Acts like lynching of Mohammad Akhlaq show a mindset that is entirely comfortable with the death penalty, wholly exculpatory of torture as a means of extorting confessions, says Gopalkrishna Gandhi who is a known campaigner against capital punishment.
Gandhi has come out with a new book “Abolishing The Death Penalty: Why India Should Say No To Capital Punishment”, published by Aleph Book Company, in which through in-depth analysis and marshalling of considered opinion of jurists, human rights activists, scholars and criminologists among others, he argues why the death penalty should be abolished with immediate effect in India.
According to Gandhi, death penalty asks to be questioned on grounds of the right to life, the right to self-defence against battery, assault, homicide and murder.
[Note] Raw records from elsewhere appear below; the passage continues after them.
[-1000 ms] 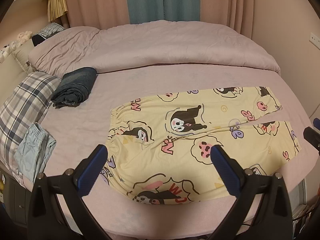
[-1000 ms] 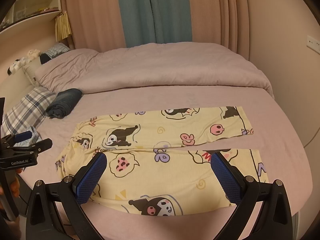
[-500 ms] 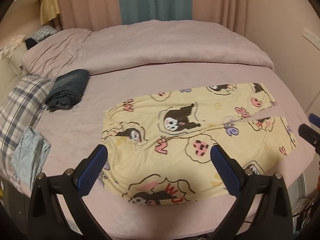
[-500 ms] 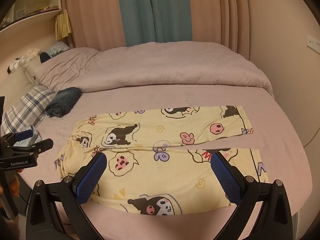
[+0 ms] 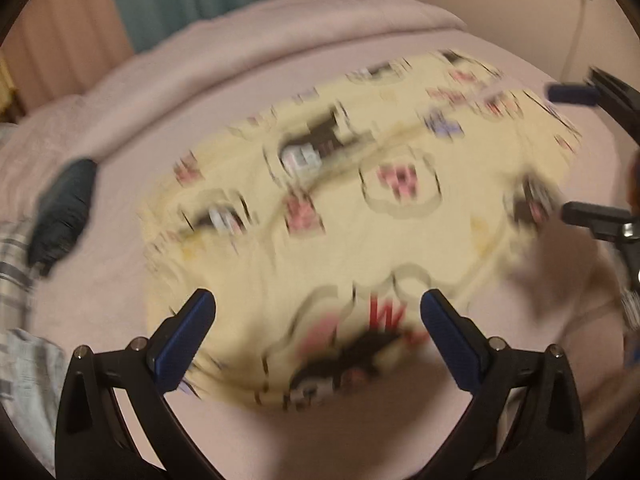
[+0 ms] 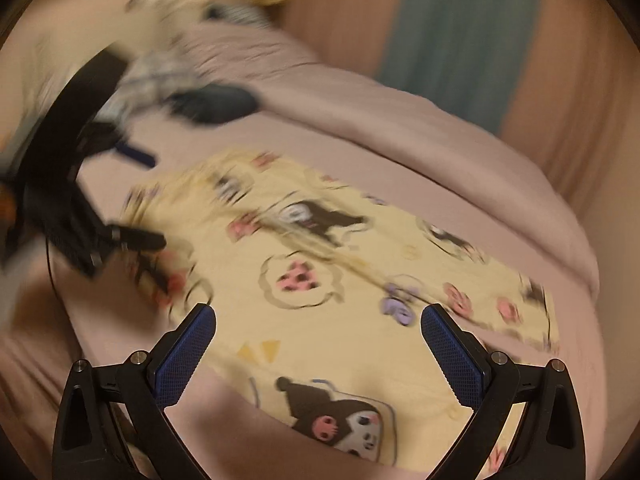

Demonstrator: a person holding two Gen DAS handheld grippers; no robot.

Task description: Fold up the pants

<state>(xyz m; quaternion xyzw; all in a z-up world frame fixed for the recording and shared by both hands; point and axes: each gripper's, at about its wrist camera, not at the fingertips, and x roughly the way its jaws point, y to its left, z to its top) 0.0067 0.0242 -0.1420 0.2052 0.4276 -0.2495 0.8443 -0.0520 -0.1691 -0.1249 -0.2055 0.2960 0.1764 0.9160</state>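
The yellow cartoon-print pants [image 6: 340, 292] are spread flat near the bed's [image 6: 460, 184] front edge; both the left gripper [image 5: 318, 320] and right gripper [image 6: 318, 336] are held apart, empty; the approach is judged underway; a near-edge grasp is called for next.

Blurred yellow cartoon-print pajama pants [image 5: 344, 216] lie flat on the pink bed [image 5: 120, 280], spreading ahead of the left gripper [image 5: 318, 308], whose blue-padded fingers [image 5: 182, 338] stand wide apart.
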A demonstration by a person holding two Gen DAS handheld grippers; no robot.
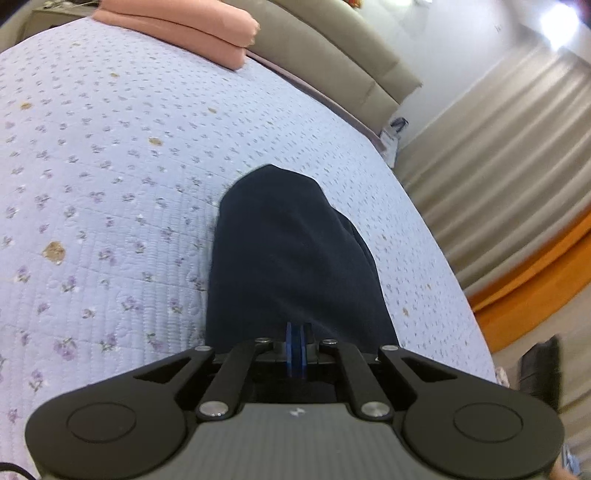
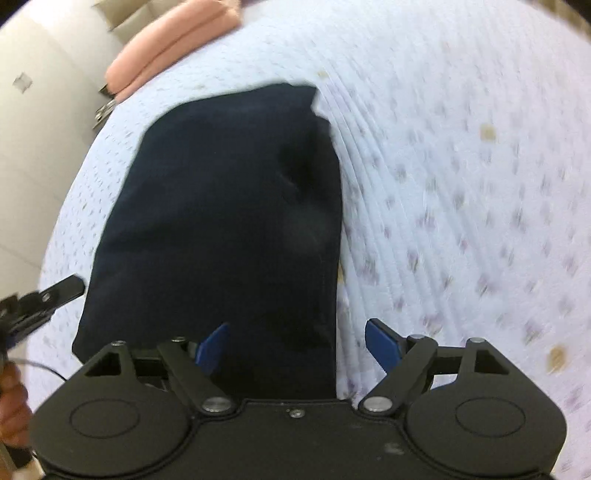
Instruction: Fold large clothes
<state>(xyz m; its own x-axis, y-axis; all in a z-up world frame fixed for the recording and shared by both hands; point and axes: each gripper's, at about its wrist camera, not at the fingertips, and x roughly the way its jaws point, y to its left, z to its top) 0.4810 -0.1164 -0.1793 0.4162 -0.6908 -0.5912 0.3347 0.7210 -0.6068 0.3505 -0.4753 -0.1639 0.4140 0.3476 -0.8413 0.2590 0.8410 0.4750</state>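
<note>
A dark navy garment (image 1: 295,251) lies folded into a long narrow shape on the floral bedspread (image 1: 110,166). My left gripper (image 1: 297,332) is shut, its blue pads pressed together at the garment's near end; whether any cloth is pinched is hidden. The right wrist view shows the garment (image 2: 229,206) from the other side, with the left gripper (image 2: 70,290) at its left edge. My right gripper (image 2: 297,345) is open and hangs over the garment's near right edge, its pads not pressing on the cloth.
A folded pink cloth (image 1: 184,26) lies at the far side of the bed, near the beige headboard (image 1: 332,55). Curtains (image 1: 498,166) and an orange strip run along the bed's right side. A person's hand (image 2: 11,406) shows at the lower left. The bedspread (image 2: 443,184) spreads to the right.
</note>
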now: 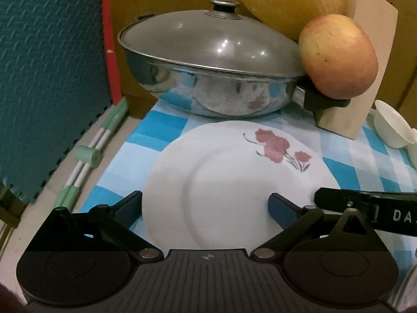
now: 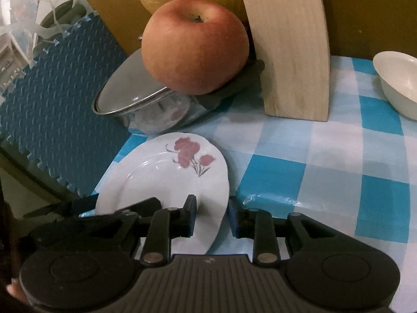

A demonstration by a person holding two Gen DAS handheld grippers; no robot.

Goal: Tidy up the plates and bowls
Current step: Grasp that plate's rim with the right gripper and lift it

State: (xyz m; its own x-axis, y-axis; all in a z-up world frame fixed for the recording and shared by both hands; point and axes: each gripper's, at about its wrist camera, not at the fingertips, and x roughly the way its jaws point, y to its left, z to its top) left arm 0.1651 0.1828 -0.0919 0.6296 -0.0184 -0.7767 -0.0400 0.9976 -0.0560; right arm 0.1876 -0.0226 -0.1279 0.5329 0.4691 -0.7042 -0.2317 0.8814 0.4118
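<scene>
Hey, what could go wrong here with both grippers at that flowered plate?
1. The right gripper straddles only the rim of the white flowered plate, so a lift might tilt or slip it.
2. The red-yellow apple perches on the handle of the lidded steel pan, just behind; a bump could roll it off.
3. The open left gripper and the right crowd together.

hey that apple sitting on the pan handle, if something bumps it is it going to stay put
Probably not. The apple is round and perched on the narrow pan handle, so it would likely roll off. It leans by the wooden block, which may stop it that way.
</scene>
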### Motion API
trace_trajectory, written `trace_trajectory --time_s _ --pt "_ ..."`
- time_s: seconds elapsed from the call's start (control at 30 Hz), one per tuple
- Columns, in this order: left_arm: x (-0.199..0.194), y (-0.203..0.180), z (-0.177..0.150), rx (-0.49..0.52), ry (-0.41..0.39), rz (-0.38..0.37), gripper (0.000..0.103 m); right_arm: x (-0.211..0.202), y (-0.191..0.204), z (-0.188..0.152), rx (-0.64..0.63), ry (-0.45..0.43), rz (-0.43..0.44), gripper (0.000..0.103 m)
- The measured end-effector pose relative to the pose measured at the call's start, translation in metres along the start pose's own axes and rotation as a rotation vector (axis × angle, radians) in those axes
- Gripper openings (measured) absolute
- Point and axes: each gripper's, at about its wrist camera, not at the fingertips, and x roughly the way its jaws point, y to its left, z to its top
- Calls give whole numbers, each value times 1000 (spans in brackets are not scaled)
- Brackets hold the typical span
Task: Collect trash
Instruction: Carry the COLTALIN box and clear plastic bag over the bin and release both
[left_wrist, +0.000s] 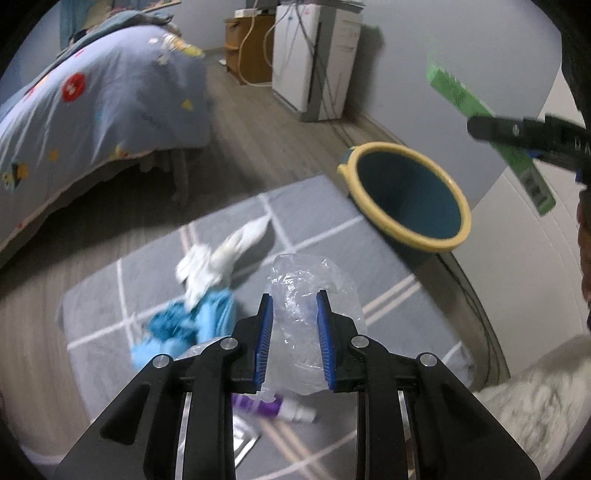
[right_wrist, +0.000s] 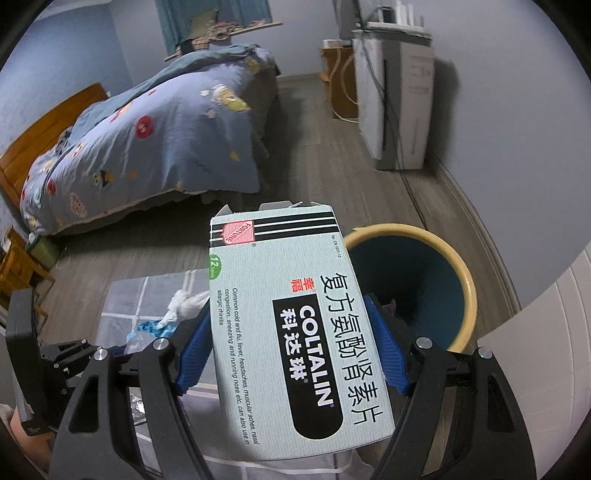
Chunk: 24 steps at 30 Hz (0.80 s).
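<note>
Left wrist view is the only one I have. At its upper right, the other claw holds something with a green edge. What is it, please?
Observer: It is a medicine box printed COLTALIN, gripped across its width by the right claw.
Operator: My left claw holds a clear plastic bag. Is that box closed?
Observer: No, the flaps at its far end stand open.
Operator: Where is the bin from there?
Observer: In the right wrist view the box covers the left rim of the bin; the opening lies to the box's right.
</note>
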Motion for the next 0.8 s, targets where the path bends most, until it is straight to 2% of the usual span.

“States that keep the death penalty alive and do not realise the absurdity of that oxymoron may not be accused of a sadistic pleasure in dealing death. But they cannot be exempted from the accusation of deriving a sense of pleasure in the death penalty as a power, a perquisite, a prerogative that no one else enjoys,” he writes.
The former West Bengal governor says the power to commute a death sentence to one of life imprisonment is part of the power of the death penalty.
“And even in the exercise of that pardoning prerogative, the state is using its exceptional privilege, its unique power. It is the exclusivity of this power, in its extreme nature, and indeed in its exceptionality that it is tantamount to a reserved ‘pleasure’. And it is in that privileged uniqueness that it is so outrageously capricious and so flagrantly promiscuous,” he argues.
Gandhi, currently distinguished professor of history and politics at Ashoka University, says public opinion in India has always been “death-penalty minded” and is now even more so.
“It is in fact more retribution-minded, vengeance-minded and geared to dealing death,” he says.
He then cites the lynching of a prisoner detained on suspicion of rape in Dimapur in Nagaland last year which included him being dragged out of jail, stripped, paraded naked and then beaten to death, in mob adjudication.
“The mob-lynching and murder of Mohammad Akhlaq in a village in Uttar Pradesh on September 28, 2015 on the rumour that he had killed a cow and eaten its meat, is another grim instance of mob fury that stops at nothing less than killing.
These acts show a mindset that is entirely comfortable with the death penalty, wholly exculpatory of torture as a means of extorting confessions,” Gandhi writes.
Abolishing the death penalty, he says, is not about the final punishment from which there is no return but about the first principle of penology which is about return, a return to civility.
“The debate about the death penalty lies beyond ‘to hang or not to hang’ to a discussion on the criminal investigation system, on the law’s transparency, the state’s impartiality, a civilised penology,” he says.
“We do not choose to be born. But once arrived, we do choose, through programmed genomes, instinct and will, to stay alive. In fact, we do more than choose. We resist anything that comes in the way of our staying alive. That resistance is built into the apparatus of staying alive,” he says.
In the book, Gandhi asks fundamental questions about the ultimate legal punishment awarded to those accused of major crimes. Is taking another life a just punishment or an act as inhuman as the crime that triggered it? Does having capital punishment in the law books deter crime?
His conclusions are unequivocal: Cruel in its operation, ineffectual as deterrence, unequal in its application in an uneven society, liable like any punishment to be in error but incorrigibly so, these grievous flaws that are intrinsic to the death penalty are compounded by yet another – it leaves the need for retribution (cited as its primary ‘good’) unrequited and simply makes society more bloodthirsty.